Гетман, не подавая Тимоше руки, чуть склонил голову, указал на край стола:
— Садись, Адам Григорьевич, и гостя своего рядом с собою посади.
«Ох, хитёр, сатана, — подумал Кисель. Даже то, как сказал — не моего гостя, а „своего“, и сесть только мне предложил, а Тимошку велел рядом со мною посадить. Да и не сам ему об этом сказал, а через меня же. Истинно сатана».
Кисель сел: рядом с игуменом, Тимоша — рядом с Киселем. Анкудинов понял — игумен и Кисель давно знают друг друга: беседа их текла плавно, неспешно. Говорили старики не о божественном — больше вспоминали друзей, знакомых — мирян и духовных из Киева и из Лубен.
Игумен Самуил, взглянув на Тимощу из-под кустистых, черных — не по годам — бровей, сказал добросердечно:
— За нашим с тобой, Адам Григорьевич, разговором князь Иван в сей же час заснет. Нет у князя ни в Киеве, ни в Лубнах никого, кто был бы и ему и нам известен.
Тимоша скосил глаза, подумал: «Сказать, или нет?» — Решил: — «Скажу».
— Был у меня, отче, приятель из Лубен, знакомый мне человек. Звали его Иваном, а прозвище ему было — Вергунёнок…
Самуил опустил глаза. Кисель с любопытством поглядел на Тимошу, подумал: «Зачем одному подыменщику о втором рассказывать?»
Тимоша, глянув на стариков, понял: знают про Вергунёнка оба — и воевода и игумен.
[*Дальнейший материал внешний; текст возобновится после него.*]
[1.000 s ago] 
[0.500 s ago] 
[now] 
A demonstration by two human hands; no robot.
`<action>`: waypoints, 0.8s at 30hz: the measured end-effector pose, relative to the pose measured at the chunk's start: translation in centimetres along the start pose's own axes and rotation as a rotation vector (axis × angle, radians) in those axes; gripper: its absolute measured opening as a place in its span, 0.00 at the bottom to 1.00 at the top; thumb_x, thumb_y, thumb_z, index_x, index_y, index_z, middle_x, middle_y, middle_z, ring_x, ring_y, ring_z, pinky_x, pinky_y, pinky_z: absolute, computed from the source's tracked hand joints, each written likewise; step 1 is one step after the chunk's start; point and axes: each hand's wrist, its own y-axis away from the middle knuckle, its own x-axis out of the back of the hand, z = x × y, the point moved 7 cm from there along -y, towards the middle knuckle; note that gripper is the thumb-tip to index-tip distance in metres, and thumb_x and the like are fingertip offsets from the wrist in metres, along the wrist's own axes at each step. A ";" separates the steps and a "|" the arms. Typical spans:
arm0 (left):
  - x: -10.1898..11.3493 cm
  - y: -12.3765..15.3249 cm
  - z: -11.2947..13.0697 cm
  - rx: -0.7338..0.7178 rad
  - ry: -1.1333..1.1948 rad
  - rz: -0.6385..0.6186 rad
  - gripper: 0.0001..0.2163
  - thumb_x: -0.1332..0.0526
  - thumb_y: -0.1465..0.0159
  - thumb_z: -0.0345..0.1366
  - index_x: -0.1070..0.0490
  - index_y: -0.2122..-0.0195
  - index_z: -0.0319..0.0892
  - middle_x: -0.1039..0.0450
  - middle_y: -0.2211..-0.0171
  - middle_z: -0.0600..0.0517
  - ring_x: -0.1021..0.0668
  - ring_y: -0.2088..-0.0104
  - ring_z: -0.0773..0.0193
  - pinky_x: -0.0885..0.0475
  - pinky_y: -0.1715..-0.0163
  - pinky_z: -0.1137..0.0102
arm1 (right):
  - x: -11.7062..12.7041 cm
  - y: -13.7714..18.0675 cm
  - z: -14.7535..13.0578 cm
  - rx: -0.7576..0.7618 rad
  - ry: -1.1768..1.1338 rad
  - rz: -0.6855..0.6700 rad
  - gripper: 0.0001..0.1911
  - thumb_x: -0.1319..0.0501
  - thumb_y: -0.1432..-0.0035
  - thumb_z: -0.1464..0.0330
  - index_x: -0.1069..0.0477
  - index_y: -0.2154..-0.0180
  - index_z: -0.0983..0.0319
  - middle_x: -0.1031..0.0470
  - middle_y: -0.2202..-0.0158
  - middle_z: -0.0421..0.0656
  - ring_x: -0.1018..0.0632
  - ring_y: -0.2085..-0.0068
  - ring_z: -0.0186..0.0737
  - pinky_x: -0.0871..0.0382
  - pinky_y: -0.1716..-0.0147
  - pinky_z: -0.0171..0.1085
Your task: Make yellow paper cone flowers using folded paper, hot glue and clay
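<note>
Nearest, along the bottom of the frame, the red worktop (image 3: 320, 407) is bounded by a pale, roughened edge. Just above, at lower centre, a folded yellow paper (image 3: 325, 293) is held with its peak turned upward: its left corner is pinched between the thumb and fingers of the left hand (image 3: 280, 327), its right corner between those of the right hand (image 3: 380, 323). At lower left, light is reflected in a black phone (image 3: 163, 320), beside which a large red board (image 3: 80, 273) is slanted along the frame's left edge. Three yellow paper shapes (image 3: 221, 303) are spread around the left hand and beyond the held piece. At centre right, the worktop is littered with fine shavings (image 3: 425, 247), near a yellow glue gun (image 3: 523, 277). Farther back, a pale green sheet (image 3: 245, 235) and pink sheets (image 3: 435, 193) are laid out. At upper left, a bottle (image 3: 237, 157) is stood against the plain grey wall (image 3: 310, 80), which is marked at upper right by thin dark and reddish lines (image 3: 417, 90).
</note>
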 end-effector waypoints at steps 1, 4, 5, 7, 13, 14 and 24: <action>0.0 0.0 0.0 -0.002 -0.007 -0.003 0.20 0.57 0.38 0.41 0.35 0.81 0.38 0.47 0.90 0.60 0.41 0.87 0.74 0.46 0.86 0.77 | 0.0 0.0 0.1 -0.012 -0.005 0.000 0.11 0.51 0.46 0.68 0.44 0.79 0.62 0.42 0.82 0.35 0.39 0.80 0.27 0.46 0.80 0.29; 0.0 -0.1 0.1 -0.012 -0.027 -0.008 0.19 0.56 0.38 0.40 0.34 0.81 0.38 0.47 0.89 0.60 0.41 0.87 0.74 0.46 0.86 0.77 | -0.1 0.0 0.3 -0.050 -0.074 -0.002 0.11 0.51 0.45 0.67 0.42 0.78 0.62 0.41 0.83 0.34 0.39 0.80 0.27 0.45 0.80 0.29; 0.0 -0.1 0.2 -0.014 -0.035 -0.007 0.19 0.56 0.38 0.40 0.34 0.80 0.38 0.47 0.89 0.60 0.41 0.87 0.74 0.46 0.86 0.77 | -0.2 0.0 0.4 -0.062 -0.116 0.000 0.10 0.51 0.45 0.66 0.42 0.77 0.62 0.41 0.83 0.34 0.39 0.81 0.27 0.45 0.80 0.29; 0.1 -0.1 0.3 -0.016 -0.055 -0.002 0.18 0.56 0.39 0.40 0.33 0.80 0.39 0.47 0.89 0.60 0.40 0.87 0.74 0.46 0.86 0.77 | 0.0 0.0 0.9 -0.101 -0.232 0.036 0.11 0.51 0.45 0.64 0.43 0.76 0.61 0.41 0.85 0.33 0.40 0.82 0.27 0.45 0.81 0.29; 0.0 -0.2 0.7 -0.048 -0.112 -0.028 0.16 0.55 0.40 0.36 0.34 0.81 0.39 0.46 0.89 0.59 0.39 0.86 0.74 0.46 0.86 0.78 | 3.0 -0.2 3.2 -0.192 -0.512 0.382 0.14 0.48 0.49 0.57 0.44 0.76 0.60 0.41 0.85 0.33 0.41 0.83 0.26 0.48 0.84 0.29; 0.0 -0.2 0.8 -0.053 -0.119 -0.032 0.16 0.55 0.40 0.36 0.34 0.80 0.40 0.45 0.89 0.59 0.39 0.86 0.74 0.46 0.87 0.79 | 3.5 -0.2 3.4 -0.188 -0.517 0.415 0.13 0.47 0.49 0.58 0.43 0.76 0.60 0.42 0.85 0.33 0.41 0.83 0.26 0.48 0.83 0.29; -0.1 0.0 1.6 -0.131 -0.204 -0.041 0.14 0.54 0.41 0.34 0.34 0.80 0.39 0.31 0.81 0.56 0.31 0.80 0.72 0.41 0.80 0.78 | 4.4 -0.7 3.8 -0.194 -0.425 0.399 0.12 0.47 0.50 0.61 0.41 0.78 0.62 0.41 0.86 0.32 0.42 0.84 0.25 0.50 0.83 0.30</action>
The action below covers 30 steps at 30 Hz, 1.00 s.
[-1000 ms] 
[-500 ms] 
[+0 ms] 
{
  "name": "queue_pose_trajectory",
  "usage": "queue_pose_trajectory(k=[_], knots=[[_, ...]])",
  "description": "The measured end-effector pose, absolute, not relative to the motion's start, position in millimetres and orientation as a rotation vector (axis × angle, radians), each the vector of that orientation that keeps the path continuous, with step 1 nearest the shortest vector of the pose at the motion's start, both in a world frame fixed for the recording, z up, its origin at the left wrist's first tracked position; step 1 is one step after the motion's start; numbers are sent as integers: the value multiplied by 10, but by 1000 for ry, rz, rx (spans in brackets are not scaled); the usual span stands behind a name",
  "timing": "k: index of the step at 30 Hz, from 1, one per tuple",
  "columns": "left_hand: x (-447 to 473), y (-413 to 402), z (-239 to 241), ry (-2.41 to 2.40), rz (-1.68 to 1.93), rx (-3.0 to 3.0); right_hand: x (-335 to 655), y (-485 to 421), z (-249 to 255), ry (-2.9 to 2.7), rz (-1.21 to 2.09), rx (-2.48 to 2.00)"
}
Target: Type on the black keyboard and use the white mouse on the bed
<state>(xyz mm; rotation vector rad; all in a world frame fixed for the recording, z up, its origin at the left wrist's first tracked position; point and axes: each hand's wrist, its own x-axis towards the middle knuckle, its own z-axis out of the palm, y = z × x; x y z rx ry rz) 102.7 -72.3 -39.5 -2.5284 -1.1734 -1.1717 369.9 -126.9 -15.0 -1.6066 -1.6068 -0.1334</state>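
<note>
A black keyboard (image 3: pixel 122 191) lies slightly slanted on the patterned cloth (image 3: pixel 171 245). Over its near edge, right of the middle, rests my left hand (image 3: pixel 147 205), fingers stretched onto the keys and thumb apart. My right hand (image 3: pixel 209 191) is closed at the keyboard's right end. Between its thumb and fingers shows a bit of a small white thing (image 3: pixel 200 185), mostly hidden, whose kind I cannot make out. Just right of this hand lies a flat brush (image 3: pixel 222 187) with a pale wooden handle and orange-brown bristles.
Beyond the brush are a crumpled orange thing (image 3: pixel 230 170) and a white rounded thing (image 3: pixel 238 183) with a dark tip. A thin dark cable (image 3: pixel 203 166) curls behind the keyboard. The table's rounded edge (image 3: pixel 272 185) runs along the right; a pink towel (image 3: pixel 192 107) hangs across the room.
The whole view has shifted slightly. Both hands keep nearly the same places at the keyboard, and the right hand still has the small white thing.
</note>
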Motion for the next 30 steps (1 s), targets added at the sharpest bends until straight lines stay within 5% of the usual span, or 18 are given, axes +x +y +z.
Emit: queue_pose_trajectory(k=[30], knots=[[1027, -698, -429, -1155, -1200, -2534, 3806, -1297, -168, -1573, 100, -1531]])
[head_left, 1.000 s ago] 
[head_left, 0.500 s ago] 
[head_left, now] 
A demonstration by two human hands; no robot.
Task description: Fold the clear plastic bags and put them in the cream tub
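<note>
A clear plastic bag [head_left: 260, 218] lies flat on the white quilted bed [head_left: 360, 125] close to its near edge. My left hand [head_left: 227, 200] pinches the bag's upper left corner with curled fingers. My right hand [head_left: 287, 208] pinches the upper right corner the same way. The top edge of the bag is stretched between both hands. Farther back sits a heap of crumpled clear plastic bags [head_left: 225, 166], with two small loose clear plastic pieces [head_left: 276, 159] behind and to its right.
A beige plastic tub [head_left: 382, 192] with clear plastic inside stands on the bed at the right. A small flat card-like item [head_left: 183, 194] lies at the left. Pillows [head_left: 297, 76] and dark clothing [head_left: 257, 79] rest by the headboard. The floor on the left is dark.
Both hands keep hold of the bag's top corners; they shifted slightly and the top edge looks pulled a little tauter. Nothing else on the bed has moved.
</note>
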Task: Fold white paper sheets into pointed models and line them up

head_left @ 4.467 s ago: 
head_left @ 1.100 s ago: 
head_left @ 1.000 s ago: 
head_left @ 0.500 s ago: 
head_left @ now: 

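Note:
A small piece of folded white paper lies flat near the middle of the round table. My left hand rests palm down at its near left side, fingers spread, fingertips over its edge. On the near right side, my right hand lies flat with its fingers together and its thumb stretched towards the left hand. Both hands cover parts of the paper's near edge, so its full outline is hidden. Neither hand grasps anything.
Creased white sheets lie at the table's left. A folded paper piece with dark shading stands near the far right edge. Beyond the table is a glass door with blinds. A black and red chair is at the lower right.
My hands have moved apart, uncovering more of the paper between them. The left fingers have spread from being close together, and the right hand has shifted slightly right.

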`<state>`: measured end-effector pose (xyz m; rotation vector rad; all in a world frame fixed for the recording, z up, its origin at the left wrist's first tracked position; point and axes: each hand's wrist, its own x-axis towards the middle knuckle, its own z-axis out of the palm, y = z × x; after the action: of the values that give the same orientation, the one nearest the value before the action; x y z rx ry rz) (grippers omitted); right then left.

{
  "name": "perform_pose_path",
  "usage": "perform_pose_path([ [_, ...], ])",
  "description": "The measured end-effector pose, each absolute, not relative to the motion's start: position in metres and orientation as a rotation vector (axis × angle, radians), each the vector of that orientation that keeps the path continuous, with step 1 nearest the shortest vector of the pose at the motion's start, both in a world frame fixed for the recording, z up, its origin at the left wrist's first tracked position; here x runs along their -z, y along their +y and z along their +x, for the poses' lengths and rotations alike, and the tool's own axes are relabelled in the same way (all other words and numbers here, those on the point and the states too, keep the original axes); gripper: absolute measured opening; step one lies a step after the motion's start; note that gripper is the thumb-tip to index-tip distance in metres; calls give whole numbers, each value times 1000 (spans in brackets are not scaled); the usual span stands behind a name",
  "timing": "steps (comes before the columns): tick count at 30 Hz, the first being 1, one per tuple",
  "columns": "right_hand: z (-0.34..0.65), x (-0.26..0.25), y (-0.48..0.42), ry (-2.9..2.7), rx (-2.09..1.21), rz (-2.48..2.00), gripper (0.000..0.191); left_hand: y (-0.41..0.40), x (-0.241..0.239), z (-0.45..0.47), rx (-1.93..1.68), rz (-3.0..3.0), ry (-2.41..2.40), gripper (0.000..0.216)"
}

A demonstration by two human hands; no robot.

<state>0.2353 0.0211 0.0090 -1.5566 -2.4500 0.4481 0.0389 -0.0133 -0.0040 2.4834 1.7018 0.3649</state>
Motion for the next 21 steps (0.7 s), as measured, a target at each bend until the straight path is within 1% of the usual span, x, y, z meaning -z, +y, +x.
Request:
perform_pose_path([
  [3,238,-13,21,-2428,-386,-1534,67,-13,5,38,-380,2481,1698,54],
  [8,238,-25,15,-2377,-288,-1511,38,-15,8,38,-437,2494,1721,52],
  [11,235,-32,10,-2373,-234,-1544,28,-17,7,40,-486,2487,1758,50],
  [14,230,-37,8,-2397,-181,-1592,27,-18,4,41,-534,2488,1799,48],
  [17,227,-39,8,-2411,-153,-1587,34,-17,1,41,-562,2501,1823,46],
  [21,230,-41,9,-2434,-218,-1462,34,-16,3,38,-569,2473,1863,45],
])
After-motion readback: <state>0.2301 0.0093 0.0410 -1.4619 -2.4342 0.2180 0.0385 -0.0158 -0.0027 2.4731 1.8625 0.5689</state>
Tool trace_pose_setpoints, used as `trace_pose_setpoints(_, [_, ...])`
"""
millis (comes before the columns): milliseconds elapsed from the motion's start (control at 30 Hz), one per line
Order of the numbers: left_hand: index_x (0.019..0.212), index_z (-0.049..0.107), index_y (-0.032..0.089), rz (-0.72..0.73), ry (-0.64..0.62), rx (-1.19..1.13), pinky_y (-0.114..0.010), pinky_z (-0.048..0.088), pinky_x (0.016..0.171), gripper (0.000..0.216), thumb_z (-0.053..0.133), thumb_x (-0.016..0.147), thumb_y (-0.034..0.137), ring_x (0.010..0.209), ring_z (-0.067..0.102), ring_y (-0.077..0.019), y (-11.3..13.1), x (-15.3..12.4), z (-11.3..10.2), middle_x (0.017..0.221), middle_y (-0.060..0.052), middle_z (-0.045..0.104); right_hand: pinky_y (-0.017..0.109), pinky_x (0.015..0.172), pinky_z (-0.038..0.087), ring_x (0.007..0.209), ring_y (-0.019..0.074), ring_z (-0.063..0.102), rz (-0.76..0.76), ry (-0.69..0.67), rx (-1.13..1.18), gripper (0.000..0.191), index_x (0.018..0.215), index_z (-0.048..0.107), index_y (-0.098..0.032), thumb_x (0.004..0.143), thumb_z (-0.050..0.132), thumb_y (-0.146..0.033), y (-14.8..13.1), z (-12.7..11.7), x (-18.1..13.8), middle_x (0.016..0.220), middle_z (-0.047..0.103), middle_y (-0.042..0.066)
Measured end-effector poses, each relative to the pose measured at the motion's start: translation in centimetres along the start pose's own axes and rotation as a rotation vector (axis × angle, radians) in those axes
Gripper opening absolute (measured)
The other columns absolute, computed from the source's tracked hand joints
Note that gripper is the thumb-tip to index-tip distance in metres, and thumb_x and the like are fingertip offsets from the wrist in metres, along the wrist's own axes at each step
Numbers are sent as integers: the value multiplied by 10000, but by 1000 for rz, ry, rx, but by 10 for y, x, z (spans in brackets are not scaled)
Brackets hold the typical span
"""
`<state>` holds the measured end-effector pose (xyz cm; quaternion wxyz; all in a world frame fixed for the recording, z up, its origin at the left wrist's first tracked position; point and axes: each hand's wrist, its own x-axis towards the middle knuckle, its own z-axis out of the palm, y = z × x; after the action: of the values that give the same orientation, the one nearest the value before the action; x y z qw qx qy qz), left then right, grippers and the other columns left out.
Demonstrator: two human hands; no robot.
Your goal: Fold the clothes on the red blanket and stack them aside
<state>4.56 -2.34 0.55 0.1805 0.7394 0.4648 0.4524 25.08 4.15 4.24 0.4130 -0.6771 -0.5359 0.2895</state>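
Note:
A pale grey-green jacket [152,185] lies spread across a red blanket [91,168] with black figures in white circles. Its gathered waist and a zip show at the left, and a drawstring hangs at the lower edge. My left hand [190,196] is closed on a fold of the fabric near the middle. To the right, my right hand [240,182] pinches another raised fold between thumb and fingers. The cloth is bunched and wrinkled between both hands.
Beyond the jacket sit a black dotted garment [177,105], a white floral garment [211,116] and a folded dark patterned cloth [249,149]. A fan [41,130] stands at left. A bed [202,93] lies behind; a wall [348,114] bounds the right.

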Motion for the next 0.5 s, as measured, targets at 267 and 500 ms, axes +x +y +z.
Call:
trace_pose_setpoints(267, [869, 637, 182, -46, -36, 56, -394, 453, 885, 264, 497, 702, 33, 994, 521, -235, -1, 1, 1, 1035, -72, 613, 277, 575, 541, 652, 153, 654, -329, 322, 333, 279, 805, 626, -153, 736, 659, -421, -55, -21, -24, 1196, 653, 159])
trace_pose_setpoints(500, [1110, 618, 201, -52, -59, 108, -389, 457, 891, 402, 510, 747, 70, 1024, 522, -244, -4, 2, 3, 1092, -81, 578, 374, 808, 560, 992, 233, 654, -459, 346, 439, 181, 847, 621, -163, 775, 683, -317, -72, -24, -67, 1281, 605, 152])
Едут, что он им про Ивана скажет.
— Был мне Иван — великий друг, — проговорил Тимоша, внимательно следя за выражением лиц игумена и воеводы. — Метнули нас в тюрьму, в Семибашенный константинопольский замок. И там Иван признался мне, что он — родом из Лубен и прозвище ему Вергунёнок. А визирю и иным начальным людям говаривал Вергунёнок, что он — царевич Иван Дмитриевич, царя Дмитрия — сын.
— И как же ты — прирожденный князь и русского царя внук — подыменщика и вора мог считать другом? — спросил строго игумен Самуил, не знавший, что и князь Иван Васильевич с Вергунёнком одного поля ягода: такой же самозванец.
Кисель молчал, ожидая, как ответит Аннудинов, что скажет?